Neoantigens are novel proteins that form on cancer cells following the development of mutations in the tumor-cell DNA. These proteins are new to the immune system and are not part of the collection of self-proteins to which immune cells are tolerant or non-responsive. Therefore, neoantigens have the ability to trigger an impressive and very specific immune response, which has piqued the interest of immunology experts and garnered much-deserved attention from scientists in recent years. Let’s take a closer look at the progress being made in the fight against cancer and the challenges these revolutionary therapies face.
Why Are Immunology Researchers Focused on Neoantigens
Neoantigens are specifically found in or on tumor cells and can be highly immunogenic. While traditional treatments for cancerous tumors such as chemotherapy, radiation therapy, and surgery are still widely used, researchers are making strides in neoantigen immunotherapies to combat malignant forms of cancer.
The key to using neoantigens as part of an immuno-oncology therapeutic strategy is that these proteins are only associated with diseased cells or tissue and are not expressed by healthy cells. This provides a highly specific therapeutic target that can be administered as a vaccine. Such a vaccine would actively stimulate a patient’s immune system to produce an anti-tumor response while resulting in minimal autoimmunity. Although the research and development of this technology are still in its infancy, the concept of a ‘cancer vaccine’ offers researchers a promising new direction in the fight against cancer.
Sharon Benzeno, Chief Business Development Officer at Adaptive Biotechnologies, weighs in, “Antigens are proteins or pieces of proteins that either already exist in our bodies, ‘self’ antigens, or ‘foreign’ antigens that come from outside the body, such as pathogens or viruses. In some cases, foreign antigens are created when normal proteins in healthy cells mutate and trigger cancer disease signals.”
In oncology, neoantigens are a distinctive feature of cancerous tumors that are not part of the normal repertoire of proteins in a patient’s body. A patient’s T cells have developed to recognize only “non-self” antigens. In healthy individuals, this prevents autoimmunity or a condition in which the body attacks its own cells.

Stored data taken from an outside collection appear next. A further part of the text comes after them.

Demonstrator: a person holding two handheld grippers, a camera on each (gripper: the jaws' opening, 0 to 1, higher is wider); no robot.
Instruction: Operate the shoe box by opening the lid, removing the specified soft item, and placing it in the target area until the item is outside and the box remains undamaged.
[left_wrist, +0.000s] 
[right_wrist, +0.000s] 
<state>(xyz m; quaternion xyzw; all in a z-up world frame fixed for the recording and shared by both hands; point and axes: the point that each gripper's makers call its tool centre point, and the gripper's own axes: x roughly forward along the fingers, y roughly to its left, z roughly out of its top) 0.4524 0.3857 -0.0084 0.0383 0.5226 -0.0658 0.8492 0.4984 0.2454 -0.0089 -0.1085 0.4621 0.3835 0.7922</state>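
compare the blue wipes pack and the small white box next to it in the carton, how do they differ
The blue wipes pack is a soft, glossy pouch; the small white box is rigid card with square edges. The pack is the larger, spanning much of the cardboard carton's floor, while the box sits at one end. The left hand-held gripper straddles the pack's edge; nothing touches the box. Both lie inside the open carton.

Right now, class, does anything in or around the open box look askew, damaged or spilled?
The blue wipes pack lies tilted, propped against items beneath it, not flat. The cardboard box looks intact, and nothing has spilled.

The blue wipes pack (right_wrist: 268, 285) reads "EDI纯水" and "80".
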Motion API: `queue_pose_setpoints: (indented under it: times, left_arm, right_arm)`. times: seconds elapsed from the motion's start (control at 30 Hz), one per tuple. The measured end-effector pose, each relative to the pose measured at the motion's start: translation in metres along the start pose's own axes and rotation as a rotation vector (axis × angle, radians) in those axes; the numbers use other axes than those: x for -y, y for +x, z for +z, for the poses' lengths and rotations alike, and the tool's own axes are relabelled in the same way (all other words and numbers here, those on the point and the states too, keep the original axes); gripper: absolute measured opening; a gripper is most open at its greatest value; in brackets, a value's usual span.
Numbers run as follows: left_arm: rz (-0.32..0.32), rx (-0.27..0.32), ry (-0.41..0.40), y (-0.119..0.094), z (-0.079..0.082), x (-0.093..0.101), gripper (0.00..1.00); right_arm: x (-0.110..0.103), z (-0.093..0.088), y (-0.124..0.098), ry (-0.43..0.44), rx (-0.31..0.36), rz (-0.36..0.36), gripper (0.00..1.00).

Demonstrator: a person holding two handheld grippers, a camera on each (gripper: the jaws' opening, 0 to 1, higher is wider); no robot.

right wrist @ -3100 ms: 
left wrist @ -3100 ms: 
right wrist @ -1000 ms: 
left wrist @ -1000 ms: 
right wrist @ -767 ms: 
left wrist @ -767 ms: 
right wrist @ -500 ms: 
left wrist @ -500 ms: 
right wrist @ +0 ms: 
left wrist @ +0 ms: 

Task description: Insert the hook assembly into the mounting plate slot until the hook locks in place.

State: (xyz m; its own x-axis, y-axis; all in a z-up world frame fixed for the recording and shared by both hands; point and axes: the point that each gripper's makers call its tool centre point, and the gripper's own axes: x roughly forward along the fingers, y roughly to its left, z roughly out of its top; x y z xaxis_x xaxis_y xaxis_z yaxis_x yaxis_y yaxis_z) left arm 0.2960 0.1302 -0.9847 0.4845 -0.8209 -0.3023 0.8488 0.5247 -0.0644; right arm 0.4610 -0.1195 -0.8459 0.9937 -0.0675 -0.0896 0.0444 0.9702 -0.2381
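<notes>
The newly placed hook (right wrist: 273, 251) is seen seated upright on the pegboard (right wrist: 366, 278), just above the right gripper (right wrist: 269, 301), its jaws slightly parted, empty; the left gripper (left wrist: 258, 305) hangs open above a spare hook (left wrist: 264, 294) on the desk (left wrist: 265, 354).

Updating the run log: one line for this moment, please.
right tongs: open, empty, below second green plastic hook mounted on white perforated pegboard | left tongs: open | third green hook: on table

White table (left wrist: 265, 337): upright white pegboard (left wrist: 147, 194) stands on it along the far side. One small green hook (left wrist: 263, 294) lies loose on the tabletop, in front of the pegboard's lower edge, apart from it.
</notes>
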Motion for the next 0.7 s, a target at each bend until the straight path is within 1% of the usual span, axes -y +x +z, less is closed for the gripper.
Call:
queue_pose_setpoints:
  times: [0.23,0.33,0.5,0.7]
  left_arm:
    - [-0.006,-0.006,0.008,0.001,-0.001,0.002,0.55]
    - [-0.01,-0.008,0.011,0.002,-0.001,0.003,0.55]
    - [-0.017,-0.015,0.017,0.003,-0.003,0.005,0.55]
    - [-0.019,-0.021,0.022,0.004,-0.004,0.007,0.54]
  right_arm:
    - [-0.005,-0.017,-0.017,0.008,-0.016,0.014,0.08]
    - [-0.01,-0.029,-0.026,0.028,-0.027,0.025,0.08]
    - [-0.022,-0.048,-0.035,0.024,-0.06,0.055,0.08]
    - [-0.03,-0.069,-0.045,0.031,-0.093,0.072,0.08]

However, since the neoantigens were not part of this process, the patient’s immune system can recognize neoantigens in the same way they would recognize foreign antigens. Research has shown that introducing these novel neoantigen proteins in the form of a vaccine will promote the expansion of neoantigen-specific T cells which will then seek out tumor cells and kill them.
Chief Scientific Officer at Genocea Jessica Flechtner adds, “Neoantigens are unique because the mutations that occur in the DNA change the coding region of these proteins. Suddenly, parts of the tumor look foreign to your immune system; you are no longer trying to overcome the tolerance to ‘self’; you are encouraging the immune system to pay attention to the tumor like it was an invading pathogen.”
The Future of Cancer Vaccines
According to Flechtner, “So far we have just scratched the surface of what we can do to help them with neoantigen vaccinations. You can elicit immune responses in those patients to their own tumors. It is relatively safe, which is one of the problems with other treatment modalities in cancer, where they can cause a lot of toxicity to a patient that is already sick. It shows we are on the right track by trying to work towards neoantigen vaccinations.”
However, Flechtner admits that some of the data have been discouraging. “The clinical data has been ambiguous and somewhat hard to interpret. In some cases, it looks like the vaccine has a positive impact, but in other cases, you cannot tell whether it was the vaccine or perhaps a drug that it was co‑administered with. There is some way to go.”
In the last decade, there has been a shift away from a one-size-fits-all approach to healthcare in favor of personalized medicine. Broadly, a personalized treatment plan focuses on utilizing a patient’s unique genetic and/or biomarker information to make treatment decisions on their behalf. That’s another reason why immunologists have a vested interest in neoantigen vaccines. Each patient can express unique neoantigen components in their tumors. Neoantigen vaccines would therefore need to be tailored to treat a patient’s unique set of mutations to spare the healthy cells and target the cancer cells. This patient-centric approach improves the projected success of this type of therapeutic, however, the challenge presented is whether the group of neoantigens extracted to create the vaccine will generate an effective T cell or immunogenic response.
Sharon Benzeno wanted to point out that neoantigen-based vaccines can treat different cancer antigens at once rather than having to administer a toxic combination of traditional treatments that can be hard on the patient over the course of a treatment plan.
Challenges of Neoantigen Vaccines
From patients to physicians, the mere mention of a ‘cancer vaccine’ gets people excited. But this may be premature. While researchers admit that the possibilities are endless and some promising results with neoantigen vaccinations have been realized, there have been significant challenges as well. But in science, challenges are meant to be overcome.
Due to the overwhelming amount of neoantigens, which is currently estimated in the hundreds, researchers will need to decipher which neoantigens are the most effective by “including additional new classes of tumor-specific neoantigens,” to successfully design a neoantigen vaccine. Flechtner sees the potential in neoantigen-targeted tumor vaccines to treat cancer patients and has high hopes that the new clinical data will become available soon.